E450 - Pas de deux sur un damier
Voici un damier de dimensions 12 x 12 sur lequel des pions blancs et noirs ont été placés avec un pion blanc et un pion noir sur chacune des 12 rangées.
Votre adversaire est l'ordinateur qui est un parfait logicien et vous jouez à tour de rôle.
Vous déplacez les pions blancs et l'ordinateur les noirs, dans une seule rangée à la fois. Les pions vont sur n'importe quelle case libre de la rangée vers la gauche ou vers la droite, mais sans sauter par-dessus le pion adverse.
Le dernier qui bloque tous les pions de l'adversaire est le gagnant.
Vous jouez le premier. Quel est votre premier coup?
Solution par Patrick Gordon
Supposons tout d'abord que le jeu se joue sur une seule rangée.
Quand le pion B et le pion N sont collés (où que ce soit sur cette rangée), celui dont c'est le tour de jouer perd, car l'autre peut, de case en case, l'acculer au "mur" (case 1 ou case 12) sur cette rangée.

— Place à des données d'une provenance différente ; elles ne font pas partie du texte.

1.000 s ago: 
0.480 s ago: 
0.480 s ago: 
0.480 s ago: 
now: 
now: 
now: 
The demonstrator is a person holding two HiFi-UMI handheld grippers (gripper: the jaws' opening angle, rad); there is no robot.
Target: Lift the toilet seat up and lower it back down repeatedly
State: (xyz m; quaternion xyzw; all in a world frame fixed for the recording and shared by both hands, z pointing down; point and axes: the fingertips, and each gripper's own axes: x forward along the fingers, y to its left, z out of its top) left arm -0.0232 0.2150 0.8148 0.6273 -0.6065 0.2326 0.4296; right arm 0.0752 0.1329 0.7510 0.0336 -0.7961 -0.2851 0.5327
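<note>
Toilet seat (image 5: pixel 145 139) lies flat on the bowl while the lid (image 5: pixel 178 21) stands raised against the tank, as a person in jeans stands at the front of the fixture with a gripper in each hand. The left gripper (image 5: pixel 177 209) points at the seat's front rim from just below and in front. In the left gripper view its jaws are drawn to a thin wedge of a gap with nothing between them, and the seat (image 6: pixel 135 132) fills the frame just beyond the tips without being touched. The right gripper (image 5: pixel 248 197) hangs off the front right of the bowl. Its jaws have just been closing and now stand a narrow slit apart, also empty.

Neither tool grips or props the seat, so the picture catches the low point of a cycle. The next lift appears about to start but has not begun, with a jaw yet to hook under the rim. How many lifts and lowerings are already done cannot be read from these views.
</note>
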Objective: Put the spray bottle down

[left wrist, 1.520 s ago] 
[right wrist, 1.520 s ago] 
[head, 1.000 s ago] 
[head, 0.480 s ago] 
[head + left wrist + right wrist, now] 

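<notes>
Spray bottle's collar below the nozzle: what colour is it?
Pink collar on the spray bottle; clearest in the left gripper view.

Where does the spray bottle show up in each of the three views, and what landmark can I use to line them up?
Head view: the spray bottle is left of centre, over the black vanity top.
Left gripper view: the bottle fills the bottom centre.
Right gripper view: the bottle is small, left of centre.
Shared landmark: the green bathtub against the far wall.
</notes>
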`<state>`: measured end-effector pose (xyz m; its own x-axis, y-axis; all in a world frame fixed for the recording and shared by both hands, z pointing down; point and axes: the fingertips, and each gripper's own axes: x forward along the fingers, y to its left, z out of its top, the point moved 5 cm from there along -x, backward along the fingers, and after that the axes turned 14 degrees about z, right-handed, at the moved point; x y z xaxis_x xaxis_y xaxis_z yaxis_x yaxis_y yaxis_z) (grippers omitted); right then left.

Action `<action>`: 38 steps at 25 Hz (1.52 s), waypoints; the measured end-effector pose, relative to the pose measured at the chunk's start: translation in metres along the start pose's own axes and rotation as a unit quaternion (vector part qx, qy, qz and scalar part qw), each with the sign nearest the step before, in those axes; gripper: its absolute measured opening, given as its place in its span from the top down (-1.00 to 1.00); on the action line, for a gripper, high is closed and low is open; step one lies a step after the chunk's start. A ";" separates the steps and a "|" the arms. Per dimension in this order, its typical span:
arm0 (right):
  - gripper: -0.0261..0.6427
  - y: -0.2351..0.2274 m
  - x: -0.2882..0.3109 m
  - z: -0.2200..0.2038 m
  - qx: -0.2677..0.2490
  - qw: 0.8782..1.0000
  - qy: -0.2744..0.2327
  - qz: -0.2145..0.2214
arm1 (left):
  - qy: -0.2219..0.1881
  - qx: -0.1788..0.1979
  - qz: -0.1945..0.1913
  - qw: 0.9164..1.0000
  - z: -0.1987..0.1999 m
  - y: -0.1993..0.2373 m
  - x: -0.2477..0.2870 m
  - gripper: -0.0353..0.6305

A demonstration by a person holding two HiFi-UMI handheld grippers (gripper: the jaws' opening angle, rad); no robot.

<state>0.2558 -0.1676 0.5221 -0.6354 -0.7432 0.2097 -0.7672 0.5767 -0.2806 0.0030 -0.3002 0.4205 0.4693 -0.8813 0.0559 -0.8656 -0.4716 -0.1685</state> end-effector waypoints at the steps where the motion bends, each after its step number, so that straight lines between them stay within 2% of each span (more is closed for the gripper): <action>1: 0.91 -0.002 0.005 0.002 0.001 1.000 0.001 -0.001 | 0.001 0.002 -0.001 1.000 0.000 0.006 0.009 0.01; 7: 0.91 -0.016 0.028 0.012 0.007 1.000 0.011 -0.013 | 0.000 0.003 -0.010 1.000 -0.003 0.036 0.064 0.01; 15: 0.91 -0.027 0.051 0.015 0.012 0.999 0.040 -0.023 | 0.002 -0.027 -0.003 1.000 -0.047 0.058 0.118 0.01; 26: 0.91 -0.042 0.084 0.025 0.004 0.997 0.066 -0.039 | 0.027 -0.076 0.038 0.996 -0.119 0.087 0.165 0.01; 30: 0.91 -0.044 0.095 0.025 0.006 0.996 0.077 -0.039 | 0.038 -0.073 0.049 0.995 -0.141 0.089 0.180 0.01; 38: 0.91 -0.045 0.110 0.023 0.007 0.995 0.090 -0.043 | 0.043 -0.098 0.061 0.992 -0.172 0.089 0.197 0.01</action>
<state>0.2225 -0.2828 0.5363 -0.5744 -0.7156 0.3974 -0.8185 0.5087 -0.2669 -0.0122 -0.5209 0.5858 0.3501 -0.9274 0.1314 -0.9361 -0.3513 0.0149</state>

La variable déterminante pour l'issue du jeu est donc l'écart entre les deux pions.
Si l'on représente le jeu sur une rangée par un graphe à 10 sommets, représentant chacun une des 10 valeurs a priori possibles de cet écart, et où un arc (i,j) indique que l'on peut passer de la valeur i à la valeur j (attention : ce ne sont pas les abscisses des cases mais, rappelons-le, les valeurs des écarts), la valeur 0 présente la propriété que, si l'un des joueurs part d'elle, il doit la quitter (donc augmenter l'écart) et que, si l'un des joueurs part d'une autre valeur, il peut aller à 0 (donc réduire l'écart). La valeur 0 est donc un noyau du graphe et la fonction de Grundy de celui- ci est égale à l'écart.
Si le jeu se joue sur 12 rangées dans les conditions de l'énoncé, à savoir que les joueurs doivent alternativement déplacer, qui les pions blancs qui les noirs, dans une seule rangée à la fois, le jeu est un jeu de Nim et les fonctions de Grundy s'additionnent "binairement" (on parle aussi
d'addition digitale ou de Nim-addition), à savoir :
- on écrit en binaire les écarts (donc les fonctions de Grundy) de chacune des 12 rangées cadrés à droite,
- on additionne les 1 et les 0 de chaque colonne (ceux de la position 1, de la position 2, de la position 4, de la position 8) "binairement", c’est-à-dire en prenant la valeur mod. 2 de la somme,
- si le résultat est 0, on est dans le noyau (du graphe à 12 rangées) et celui qui doit jouer perd,
- si le résultat n'est pas 0, le tableau indique ce que doit jouer le joueur suivant pour arriver à 0 et donc gagner.
Dans l'exemple qui nous intéresse, les écarts initiaux sont : 3, 7, 1, 10, 7, 1, 2, 7, 3, 3, 6, 5 d’où le tableau de la Nim-addition de 12 lignes et 4 colonnes :
3 1 1
7 1 1 1
1 1
10 1 0 1 0
7 1 1 1
1 1
2 1 0
7 1 1 1
3 1 1
3 1 1
6 1 1 0
5 1 0 1
somme 1 1 1 1
Ce tableau indique que le joueur B, qui commence, a intérêt à passer d'un écart de 10 à un écart de 5 à la rangée 4, en se déplaçant donc de 5 cases vers la gauche.
La Nim-addition passe alors de 1 1 1 1 à 0 0 0 0.